> [ACTION ITEM]:
Search the data for the word "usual" and copy every line where it occurs.

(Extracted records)
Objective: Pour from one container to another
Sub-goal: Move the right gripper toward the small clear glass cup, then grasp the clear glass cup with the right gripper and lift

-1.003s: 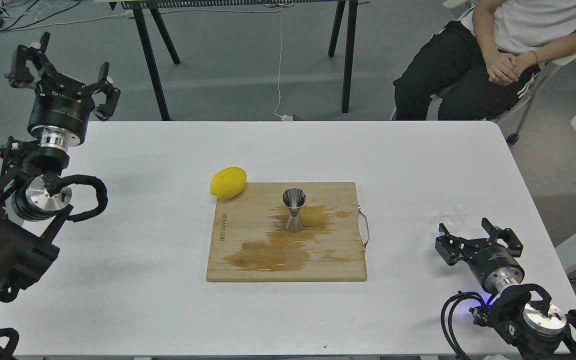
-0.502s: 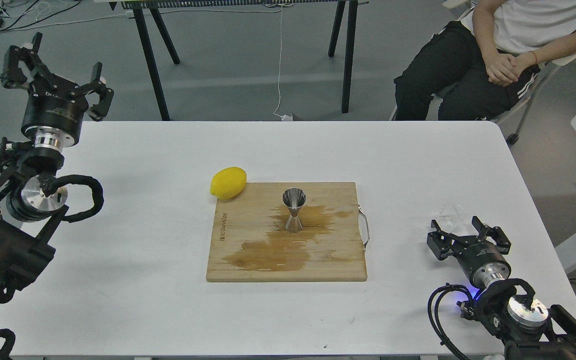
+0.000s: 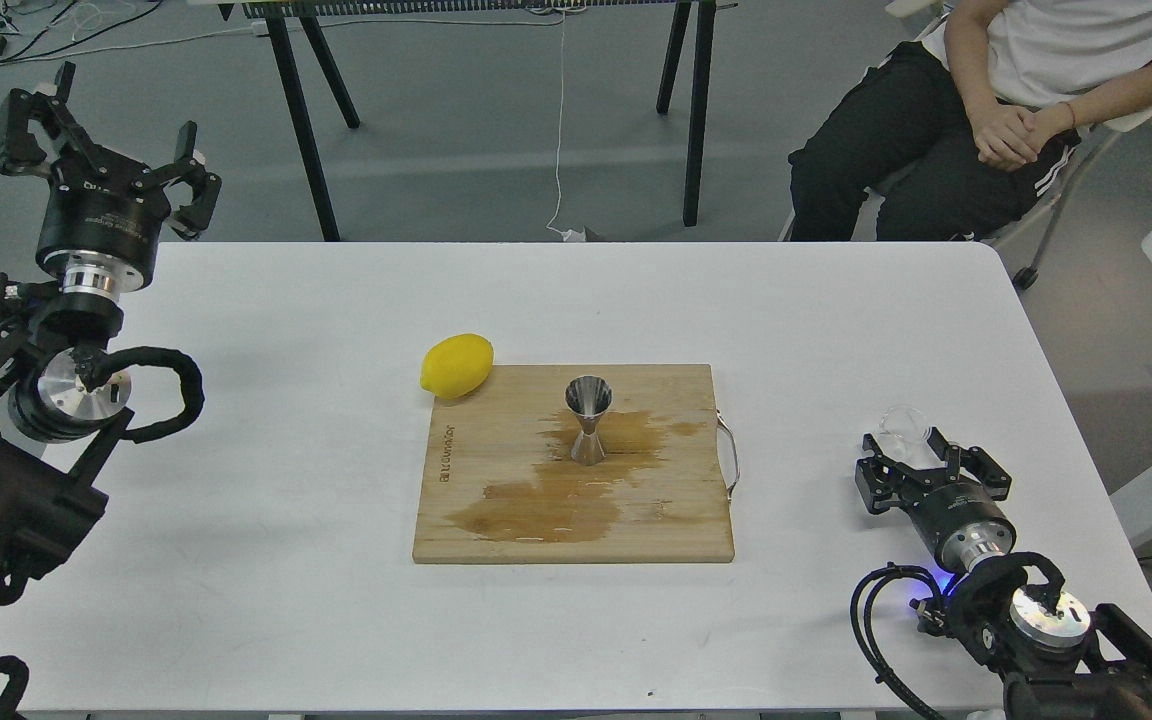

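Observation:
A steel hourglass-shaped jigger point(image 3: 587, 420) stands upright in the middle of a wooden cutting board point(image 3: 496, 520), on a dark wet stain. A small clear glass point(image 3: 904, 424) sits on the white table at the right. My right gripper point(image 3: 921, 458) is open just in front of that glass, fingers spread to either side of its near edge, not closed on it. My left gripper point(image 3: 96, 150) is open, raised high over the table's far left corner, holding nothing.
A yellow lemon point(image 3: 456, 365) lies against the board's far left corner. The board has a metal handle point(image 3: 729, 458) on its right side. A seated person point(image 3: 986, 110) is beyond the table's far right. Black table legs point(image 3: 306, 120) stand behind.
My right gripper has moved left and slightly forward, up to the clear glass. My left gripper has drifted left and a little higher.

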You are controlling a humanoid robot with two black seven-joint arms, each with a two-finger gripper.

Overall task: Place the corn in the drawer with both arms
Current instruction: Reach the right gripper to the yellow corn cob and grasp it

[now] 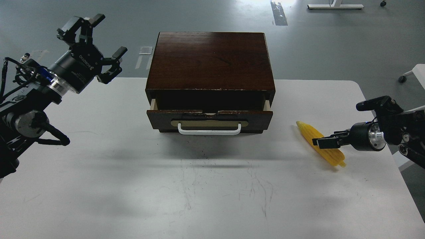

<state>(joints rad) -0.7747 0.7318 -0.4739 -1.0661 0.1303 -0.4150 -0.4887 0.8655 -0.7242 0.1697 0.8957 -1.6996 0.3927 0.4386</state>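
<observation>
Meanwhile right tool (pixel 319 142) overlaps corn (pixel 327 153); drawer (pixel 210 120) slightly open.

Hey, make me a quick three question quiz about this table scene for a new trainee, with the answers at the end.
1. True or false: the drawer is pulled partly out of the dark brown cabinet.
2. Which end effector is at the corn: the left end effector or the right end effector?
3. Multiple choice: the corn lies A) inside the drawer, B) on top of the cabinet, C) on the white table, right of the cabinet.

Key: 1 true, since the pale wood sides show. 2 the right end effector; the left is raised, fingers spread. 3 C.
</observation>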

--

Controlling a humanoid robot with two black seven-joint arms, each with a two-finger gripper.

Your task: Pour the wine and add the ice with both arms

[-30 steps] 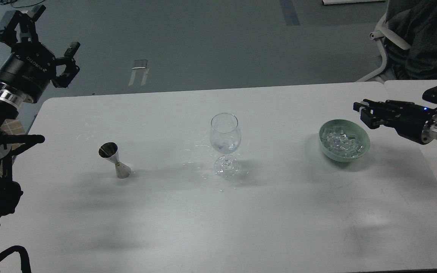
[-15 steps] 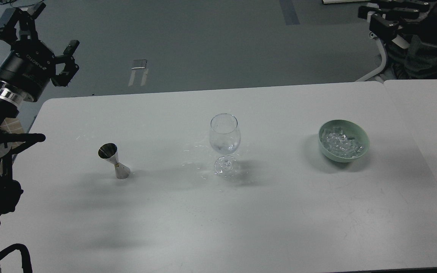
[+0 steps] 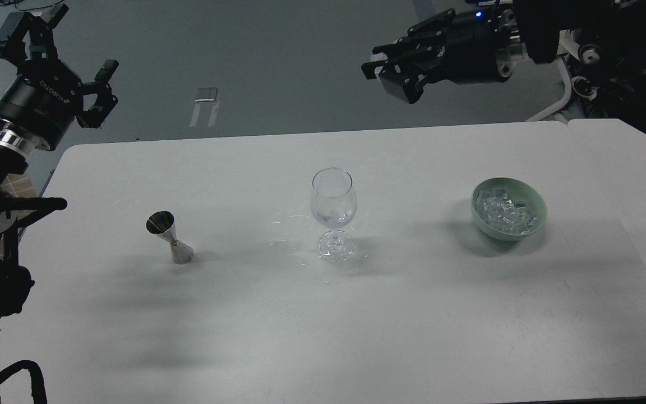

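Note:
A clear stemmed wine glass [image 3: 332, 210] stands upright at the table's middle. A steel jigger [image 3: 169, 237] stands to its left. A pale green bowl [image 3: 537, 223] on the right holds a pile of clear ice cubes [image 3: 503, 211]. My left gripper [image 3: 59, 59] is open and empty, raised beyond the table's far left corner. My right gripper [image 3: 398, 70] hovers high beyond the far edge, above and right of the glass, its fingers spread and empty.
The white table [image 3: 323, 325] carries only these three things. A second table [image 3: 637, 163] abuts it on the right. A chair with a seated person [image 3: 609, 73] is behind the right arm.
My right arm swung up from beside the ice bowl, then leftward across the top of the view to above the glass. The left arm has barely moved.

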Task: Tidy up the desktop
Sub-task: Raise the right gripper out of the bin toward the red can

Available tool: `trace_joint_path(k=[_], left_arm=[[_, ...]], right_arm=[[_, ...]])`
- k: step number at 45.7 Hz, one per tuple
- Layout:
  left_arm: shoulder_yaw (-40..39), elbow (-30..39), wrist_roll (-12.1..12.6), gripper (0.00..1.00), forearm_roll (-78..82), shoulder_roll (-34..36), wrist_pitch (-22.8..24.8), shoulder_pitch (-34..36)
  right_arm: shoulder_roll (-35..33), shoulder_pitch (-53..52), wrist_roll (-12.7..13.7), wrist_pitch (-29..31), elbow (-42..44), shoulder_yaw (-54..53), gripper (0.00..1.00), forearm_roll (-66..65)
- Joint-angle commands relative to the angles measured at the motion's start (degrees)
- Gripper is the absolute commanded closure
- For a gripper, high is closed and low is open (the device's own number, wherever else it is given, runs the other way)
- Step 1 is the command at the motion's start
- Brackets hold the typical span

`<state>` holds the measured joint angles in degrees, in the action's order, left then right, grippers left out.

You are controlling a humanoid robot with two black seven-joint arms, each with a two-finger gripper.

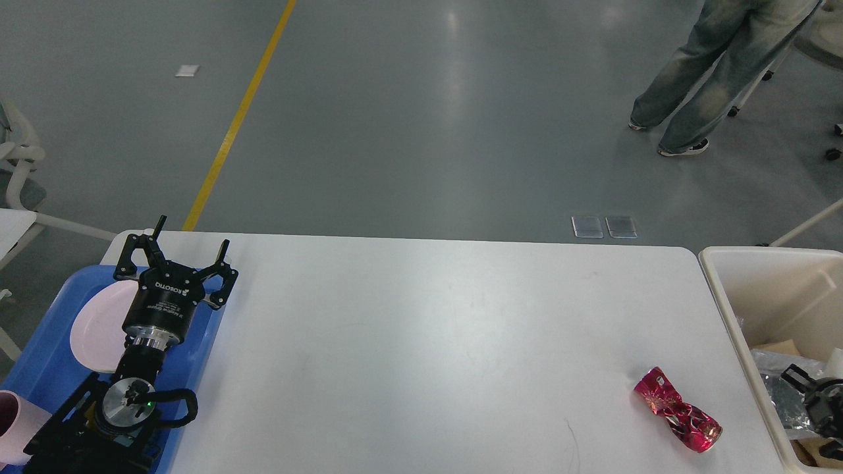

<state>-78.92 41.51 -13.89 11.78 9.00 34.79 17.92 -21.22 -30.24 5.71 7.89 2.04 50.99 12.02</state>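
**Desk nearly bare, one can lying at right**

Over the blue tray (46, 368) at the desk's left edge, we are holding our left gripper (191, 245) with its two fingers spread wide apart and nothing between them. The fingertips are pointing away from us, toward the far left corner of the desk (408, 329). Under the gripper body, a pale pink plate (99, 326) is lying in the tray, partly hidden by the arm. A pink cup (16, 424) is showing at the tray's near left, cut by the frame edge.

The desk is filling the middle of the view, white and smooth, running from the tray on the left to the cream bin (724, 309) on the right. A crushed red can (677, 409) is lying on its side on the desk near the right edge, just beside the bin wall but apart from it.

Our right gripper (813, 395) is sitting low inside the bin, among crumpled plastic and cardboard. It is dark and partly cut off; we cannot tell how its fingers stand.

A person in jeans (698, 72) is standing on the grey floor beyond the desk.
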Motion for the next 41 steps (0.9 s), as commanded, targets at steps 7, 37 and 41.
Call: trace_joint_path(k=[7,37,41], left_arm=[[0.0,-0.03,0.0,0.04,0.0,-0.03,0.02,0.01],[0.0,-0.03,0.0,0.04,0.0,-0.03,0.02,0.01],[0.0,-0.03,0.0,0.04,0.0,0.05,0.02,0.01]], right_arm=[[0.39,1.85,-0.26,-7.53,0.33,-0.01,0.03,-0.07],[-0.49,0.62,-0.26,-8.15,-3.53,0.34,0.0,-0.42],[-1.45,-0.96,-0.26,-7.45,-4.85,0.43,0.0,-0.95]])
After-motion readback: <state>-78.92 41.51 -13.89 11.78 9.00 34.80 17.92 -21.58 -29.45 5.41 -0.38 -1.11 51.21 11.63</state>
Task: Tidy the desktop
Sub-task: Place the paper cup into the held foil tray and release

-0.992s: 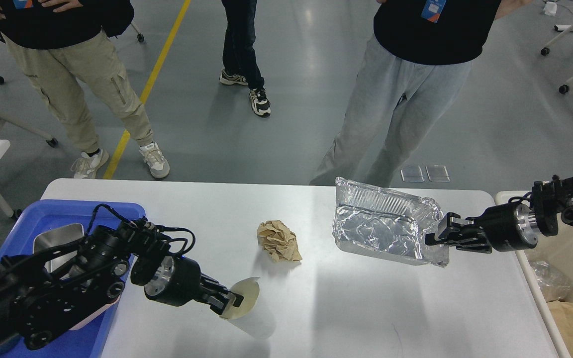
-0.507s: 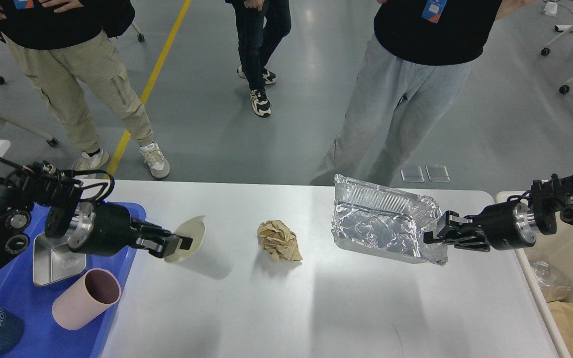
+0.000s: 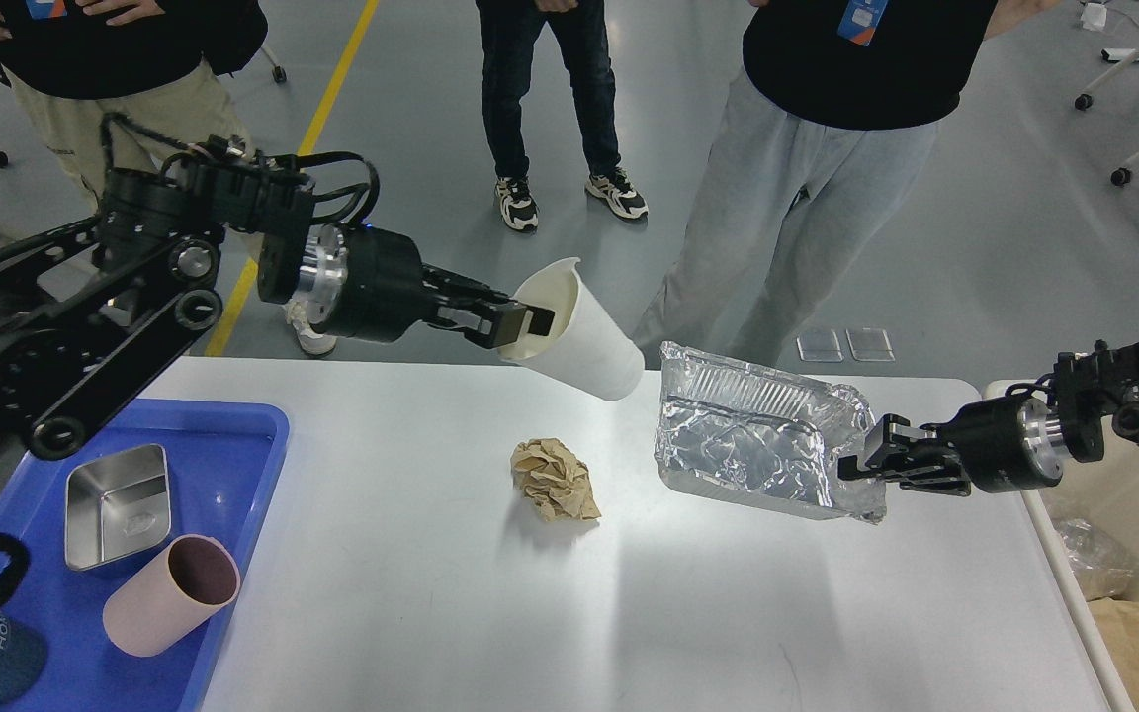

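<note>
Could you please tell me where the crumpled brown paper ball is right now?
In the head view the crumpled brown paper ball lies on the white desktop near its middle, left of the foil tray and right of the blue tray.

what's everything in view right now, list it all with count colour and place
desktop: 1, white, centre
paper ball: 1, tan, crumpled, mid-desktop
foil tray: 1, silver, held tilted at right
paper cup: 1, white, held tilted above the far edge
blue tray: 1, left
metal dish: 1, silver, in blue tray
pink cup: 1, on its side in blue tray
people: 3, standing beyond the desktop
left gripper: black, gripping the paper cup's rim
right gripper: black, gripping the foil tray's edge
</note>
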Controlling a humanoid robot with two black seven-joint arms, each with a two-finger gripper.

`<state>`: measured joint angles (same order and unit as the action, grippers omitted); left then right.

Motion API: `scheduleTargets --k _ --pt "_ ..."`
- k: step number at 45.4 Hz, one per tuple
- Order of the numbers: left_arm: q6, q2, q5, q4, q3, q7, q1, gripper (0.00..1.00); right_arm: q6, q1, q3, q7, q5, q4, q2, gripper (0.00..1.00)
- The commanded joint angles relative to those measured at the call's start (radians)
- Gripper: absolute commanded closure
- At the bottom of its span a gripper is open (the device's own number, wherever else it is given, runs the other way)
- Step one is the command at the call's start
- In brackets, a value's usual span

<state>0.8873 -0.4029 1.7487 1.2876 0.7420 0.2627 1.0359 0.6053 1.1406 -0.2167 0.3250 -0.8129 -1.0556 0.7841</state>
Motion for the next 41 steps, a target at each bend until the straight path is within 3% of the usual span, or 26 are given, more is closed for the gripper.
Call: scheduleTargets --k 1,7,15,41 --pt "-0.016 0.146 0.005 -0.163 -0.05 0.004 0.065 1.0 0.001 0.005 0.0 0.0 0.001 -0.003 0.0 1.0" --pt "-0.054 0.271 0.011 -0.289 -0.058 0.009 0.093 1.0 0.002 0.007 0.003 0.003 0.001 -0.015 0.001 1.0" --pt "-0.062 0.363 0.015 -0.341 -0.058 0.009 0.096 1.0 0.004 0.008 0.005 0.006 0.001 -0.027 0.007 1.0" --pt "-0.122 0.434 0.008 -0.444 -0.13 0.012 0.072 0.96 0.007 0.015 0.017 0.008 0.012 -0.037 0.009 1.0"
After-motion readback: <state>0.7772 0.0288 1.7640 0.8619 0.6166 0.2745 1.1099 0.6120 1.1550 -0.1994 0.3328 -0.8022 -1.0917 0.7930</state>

> [RESULT OF THIS TASK]:
- In brackets, a value's usual span
Motion for the next 41 steps, a target at each bend until the straight path is within 3% of the usual span, or 26 are given, more is closed for the gripper.

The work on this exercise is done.